• **What to work on**: Every line in the listing below from the one with "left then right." through the one with "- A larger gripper" is to be reproduced exactly, both ends included; leave out the rest.

• **Data block**:
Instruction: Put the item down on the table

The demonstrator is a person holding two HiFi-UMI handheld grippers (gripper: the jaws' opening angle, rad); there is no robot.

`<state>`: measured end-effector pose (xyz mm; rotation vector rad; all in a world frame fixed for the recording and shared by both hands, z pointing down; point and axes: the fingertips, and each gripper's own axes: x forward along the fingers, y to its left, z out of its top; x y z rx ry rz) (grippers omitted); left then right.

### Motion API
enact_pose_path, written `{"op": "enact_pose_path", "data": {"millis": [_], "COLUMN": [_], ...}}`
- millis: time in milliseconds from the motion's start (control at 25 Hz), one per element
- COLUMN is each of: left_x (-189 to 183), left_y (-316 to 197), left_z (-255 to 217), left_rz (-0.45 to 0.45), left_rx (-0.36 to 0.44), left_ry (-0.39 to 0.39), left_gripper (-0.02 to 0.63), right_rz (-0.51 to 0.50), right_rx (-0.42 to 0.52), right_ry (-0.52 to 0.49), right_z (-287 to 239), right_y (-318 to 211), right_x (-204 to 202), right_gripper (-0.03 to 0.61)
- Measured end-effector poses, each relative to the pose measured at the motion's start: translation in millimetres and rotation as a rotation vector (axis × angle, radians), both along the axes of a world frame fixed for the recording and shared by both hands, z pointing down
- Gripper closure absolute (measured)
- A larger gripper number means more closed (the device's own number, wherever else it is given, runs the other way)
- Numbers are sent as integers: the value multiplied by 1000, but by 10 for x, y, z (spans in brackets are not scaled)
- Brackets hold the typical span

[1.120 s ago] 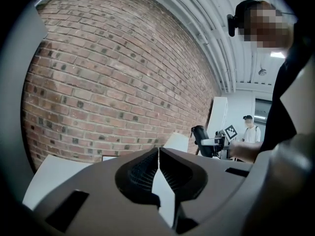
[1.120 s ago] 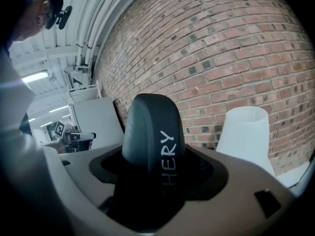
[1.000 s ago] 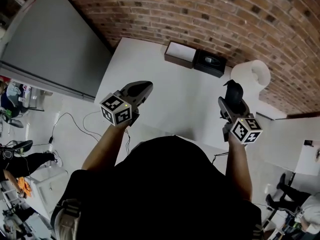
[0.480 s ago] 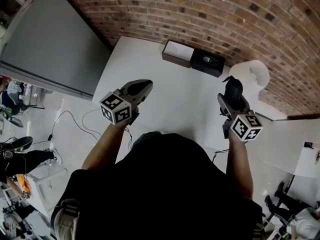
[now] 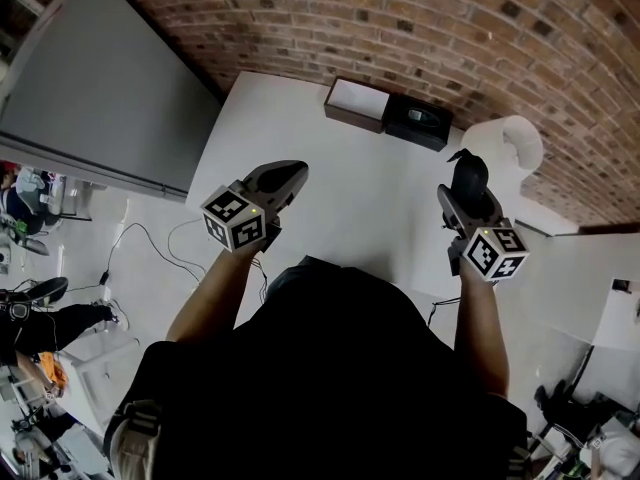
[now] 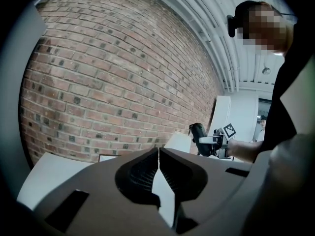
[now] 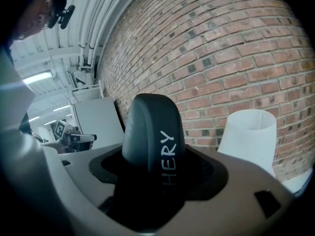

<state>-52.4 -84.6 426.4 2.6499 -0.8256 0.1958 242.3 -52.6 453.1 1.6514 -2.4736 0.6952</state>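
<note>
A black rounded item [image 7: 152, 132] with white lettering stands upright between the jaws of my right gripper [image 7: 152, 168], which is shut on it. In the head view the right gripper [image 5: 466, 180] holds this black item [image 5: 467, 173] above the right side of the white table [image 5: 350, 188]. My left gripper [image 5: 283, 175] hovers over the table's left edge. Its jaws [image 6: 158, 154] meet tip to tip with nothing between them. The left gripper view shows the right gripper [image 6: 209, 140] off to the right with the black item [image 6: 198, 132] sticking out in front.
A brown box with a white top [image 5: 357, 103] and a black box [image 5: 418, 120] sit at the table's far edge by the brick wall. A white lampshade [image 5: 510, 148] stands just beyond the right gripper. A grey panel [image 5: 100, 88] lies to the left.
</note>
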Motion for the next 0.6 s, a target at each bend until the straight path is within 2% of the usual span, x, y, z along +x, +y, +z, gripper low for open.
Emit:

• **Output for this task**:
`<state>`: measured end-effector pose (xyz mm; rotation vector rad; all in a world frame fixed for the recording and shared by both hands, z pointing down; point and axes: the fingertips, and each gripper's own axes: x forward along the fingers, y to its left, z out of its top; x y z rx ry rz) (grippers omitted); left then right.

### Motion API
enact_pose_path, written `{"op": "enact_pose_path", "data": {"millis": [_], "COLUMN": [_], ...}}`
- millis: time in milliseconds from the motion's start (control at 25 Hz), one per element
- COLUMN is each of: left_x (-189 to 183), left_y (-316 to 197), left_z (-255 to 217), left_rz (-0.45 to 0.45), left_rx (-0.36 to 0.44), left_ry (-0.39 to 0.39), left_gripper (-0.02 to 0.63), right_rz (-0.51 to 0.50), right_rx (-0.42 to 0.52), right_ry (-0.52 to 0.49), right_z (-287 to 239), right_y (-318 to 211), right_x (-204 to 202), right_gripper (-0.03 to 0.61)
- Measured end-effector poses, each relative to the pose measured at the motion's start: translation in millimetres and rotation as a rotation vector (axis × angle, radians), both along the axes of a world frame fixed for the recording and shared by both hands, z pointing down
- Gripper closure absolute (measured)
- A larger gripper number means more closed (the device's own number, wherever else it is given, runs the other way)

This finishes the output.